Но тотчас же она вдруг снова загрустила:

— А все равно тут есть ужасная тайна. Душа непорочна, а телу больше не стать таким. Пусть даже я бела изнутри, но снаружи вся запятнана.

— Утешься, бедная малютка, успокойся! Ангелы, и те не могут быть чище тебя. Повторяю тебе еще раз: этот нечестивец повинен во всем один, и тебе незачем продолжать свои грустные признания, остальное я могу угадать сам. Он забрался к тебе ночью, как низкий злодей. Воспользовался, подлец, твоим одиночеством и беспечностью. О! Но мы его накажем, будь покойна.

Гретхен с печальной гордостью вскинула голову, словно хотела стряхнуть груз давящей ее заботы:

— Не стоит больше толковать обо мне. Поговорим о вашей дочери.

— Христиана, — возразил барон, — благодарение Богу, не так беззащитна, как ты, мое бедное дитя.
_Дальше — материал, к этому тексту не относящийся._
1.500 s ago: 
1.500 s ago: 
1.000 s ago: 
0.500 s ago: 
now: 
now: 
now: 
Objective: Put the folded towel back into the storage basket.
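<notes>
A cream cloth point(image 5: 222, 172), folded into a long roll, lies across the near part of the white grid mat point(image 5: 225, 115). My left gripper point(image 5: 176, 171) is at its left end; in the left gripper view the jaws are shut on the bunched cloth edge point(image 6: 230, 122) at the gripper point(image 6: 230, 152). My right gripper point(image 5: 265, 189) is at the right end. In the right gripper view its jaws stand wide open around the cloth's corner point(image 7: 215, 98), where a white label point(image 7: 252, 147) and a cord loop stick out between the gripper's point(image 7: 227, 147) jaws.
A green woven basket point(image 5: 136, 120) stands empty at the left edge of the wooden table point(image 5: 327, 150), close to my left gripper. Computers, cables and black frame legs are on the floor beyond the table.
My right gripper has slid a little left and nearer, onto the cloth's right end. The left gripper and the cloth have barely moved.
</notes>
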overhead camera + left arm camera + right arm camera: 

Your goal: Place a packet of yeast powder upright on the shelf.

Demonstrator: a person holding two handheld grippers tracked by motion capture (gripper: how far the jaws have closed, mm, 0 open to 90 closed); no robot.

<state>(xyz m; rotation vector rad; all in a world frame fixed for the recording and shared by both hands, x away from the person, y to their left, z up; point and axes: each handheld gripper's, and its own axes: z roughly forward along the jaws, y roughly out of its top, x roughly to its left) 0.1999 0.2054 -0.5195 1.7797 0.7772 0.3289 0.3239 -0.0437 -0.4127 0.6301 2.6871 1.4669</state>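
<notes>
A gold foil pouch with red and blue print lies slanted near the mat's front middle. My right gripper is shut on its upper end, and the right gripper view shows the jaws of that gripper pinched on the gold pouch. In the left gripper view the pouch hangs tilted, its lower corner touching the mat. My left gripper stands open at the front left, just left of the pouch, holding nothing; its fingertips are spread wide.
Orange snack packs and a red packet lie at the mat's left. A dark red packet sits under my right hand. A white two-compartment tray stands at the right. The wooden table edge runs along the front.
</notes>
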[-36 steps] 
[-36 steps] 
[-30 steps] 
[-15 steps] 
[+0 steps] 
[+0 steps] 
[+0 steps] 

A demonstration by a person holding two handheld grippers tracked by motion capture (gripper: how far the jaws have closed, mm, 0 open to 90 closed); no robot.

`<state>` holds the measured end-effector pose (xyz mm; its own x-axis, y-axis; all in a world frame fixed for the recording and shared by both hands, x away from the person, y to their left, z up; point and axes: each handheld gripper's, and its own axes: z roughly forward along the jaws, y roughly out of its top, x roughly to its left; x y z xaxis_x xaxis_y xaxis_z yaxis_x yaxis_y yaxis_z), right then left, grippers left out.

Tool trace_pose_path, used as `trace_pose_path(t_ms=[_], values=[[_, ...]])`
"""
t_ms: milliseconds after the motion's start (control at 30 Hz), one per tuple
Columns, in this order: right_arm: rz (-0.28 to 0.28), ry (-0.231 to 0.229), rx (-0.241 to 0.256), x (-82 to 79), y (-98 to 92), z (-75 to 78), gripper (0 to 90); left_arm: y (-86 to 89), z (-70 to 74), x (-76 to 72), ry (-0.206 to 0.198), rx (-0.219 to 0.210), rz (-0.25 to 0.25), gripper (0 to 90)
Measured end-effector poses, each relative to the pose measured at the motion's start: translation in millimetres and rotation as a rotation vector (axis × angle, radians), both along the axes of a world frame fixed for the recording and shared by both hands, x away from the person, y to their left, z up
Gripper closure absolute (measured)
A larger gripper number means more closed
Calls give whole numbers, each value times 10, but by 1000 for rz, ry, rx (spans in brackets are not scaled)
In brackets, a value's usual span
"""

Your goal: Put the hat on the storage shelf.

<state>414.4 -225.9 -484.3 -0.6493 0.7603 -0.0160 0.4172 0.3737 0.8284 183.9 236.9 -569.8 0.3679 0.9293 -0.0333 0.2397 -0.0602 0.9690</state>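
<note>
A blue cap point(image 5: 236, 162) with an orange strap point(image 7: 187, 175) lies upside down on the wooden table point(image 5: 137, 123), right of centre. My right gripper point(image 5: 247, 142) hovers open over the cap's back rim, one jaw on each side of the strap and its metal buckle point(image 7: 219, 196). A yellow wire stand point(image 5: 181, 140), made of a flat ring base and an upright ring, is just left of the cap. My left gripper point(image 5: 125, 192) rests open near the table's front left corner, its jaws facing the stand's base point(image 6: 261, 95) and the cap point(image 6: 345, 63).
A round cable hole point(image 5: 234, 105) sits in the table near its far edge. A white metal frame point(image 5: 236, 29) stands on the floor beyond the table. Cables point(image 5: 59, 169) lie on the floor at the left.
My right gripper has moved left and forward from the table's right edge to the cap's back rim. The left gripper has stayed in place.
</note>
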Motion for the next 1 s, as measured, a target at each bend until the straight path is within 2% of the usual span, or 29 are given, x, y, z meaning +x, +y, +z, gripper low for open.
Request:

Христиана не живет одна-одинешенька в незапертой хижине, а обитает за стенами неприступного замка, полного верных слуг, которых всегда можно позвать на помощь, и они в силах ее защитить, даже если мужа не окажется дома.

— Вы так думаете? — горько усмехнулась Гретхен. — Разве Самуил Гельб не открывает в замке все двери, которые запираются на ключ, и даже те, другие двери, о которых, кроме него, никто не знает?